- Data for analysis:
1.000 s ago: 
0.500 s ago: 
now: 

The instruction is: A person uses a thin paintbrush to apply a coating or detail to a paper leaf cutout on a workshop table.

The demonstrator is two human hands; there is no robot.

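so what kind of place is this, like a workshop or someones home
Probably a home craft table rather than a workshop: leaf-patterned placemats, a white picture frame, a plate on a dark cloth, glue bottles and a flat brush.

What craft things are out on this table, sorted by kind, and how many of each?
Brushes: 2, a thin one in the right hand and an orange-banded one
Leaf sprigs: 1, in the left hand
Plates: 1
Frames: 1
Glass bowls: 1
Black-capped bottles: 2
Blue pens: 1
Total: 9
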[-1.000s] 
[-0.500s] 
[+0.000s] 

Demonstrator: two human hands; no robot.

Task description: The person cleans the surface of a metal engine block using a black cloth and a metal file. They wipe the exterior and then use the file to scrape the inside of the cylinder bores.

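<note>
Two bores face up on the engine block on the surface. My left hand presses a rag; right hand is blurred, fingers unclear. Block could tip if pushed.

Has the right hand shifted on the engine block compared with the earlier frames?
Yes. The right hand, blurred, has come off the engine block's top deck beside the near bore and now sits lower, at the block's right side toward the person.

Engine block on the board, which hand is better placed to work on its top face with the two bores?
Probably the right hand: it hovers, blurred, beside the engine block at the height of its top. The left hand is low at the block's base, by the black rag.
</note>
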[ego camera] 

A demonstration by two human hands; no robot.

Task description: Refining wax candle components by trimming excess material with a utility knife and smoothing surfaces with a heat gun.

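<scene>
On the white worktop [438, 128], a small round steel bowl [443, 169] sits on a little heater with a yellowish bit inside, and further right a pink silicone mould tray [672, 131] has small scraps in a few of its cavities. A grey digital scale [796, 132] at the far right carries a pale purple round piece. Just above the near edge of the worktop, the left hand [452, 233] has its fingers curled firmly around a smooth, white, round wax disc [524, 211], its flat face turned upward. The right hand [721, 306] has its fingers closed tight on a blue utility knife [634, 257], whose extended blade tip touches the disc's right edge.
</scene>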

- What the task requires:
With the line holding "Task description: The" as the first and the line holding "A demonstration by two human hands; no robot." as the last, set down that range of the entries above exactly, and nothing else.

- Exercise response:
Task description: The person cleans the surface of a metal engine block using a black cloth and a metal file. They wipe the exterior and then use the file to scrape the inside of the cylinder bores.

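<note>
Two bores face up on the engine block on the surface. My left hand presses a rag; right hand is blurred, fingers unclear. Block could tip if pushed.

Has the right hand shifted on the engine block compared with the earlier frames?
Yes. The right hand, blurred, has come off the engine block's top deck beside the near bore and now sits lower, at the block's right side toward the person.

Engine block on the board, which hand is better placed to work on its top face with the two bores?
Probably the right hand: it hovers, blurred, beside the engine block at the height of its top. The left hand is low at the block's base, by the black rag.
</note>
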[ego camera] 

A demonstration by two human hands; no robot.

The response to the exercise is now complete.